▸ Assignment:
Up to and including the line containing "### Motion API", retype each line of the listing below exactly, beginning with the first.

▸ Data segment:

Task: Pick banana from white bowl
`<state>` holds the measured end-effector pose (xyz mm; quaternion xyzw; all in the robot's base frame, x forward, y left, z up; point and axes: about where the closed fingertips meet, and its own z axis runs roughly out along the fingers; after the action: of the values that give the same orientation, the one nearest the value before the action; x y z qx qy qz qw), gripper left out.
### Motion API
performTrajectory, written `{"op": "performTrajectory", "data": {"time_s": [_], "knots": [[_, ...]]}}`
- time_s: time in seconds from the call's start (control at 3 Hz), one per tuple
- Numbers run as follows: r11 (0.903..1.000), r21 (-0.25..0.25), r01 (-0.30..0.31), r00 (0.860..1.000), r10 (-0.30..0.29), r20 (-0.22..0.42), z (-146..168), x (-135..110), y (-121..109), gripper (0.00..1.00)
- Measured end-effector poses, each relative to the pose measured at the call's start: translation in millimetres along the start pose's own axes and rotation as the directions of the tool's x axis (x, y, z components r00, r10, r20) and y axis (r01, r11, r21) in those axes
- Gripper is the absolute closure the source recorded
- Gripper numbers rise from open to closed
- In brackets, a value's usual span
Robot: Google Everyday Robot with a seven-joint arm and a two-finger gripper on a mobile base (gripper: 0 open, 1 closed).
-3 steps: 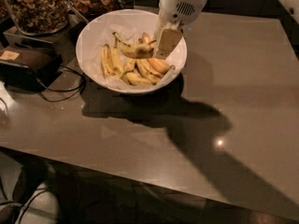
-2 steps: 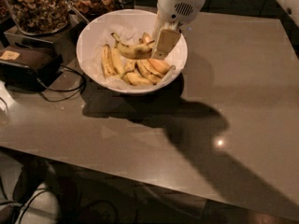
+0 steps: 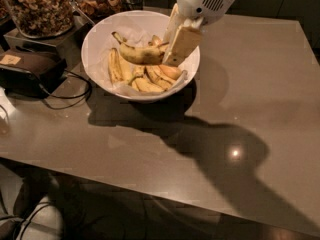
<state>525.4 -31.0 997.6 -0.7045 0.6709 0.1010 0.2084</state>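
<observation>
Gripping the banana (image 3: 141,54) by its right end, the gripper (image 3: 167,54) reaches down into the white bowl (image 3: 95,39) from the upper right.

Its two cream fingers (image 3: 182,43) are drawn close together on the speckled fruit, which lies nearly level, dark stem pointing to the upper left, over the heap of shorter bananas (image 3: 149,82) and a pinkish-orange piece (image 3: 172,71) inside the bowl. Whether the held fruit touches the pieces below it cannot be told. The bowl stands on the grey-brown table (image 3: 250,104), toward its far left part, and casts a broad shadow in front. Behind it stand two glass jars of nuts (image 3: 37,6), and to its left lies a black device (image 3: 27,70) with a dark cable (image 3: 67,95) looping across the tabletop.
</observation>
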Motion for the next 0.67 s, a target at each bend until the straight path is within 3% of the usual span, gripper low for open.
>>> {"op": "performTrajectory", "data": {"time_s": [0.33,0.67], "knots": [[0.9987,-0.037,0.036,0.998,-0.034,0.051,-7.7,-6.7,25.9,1.0],[0.9981,-0.045,0.043,0.997,-0.04,0.058,-8.3,-11.6,28.3,1.0]]}}
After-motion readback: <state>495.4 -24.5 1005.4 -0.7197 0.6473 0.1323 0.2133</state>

▸ Reply:
Task: Pick banana from white bowl
`<state>` holds the measured end-effector pose (xyz mm; quaternion xyzw; all in the robot's base frame, x forward, y left, z up; point and axes: about where the closed fingertips meet, and its own z axis runs roughly out along the fingers; after the action: of the values that give the same orientation, the one nearest the value before the action; x y z qx qy qz qw), gripper left out.
### Motion API

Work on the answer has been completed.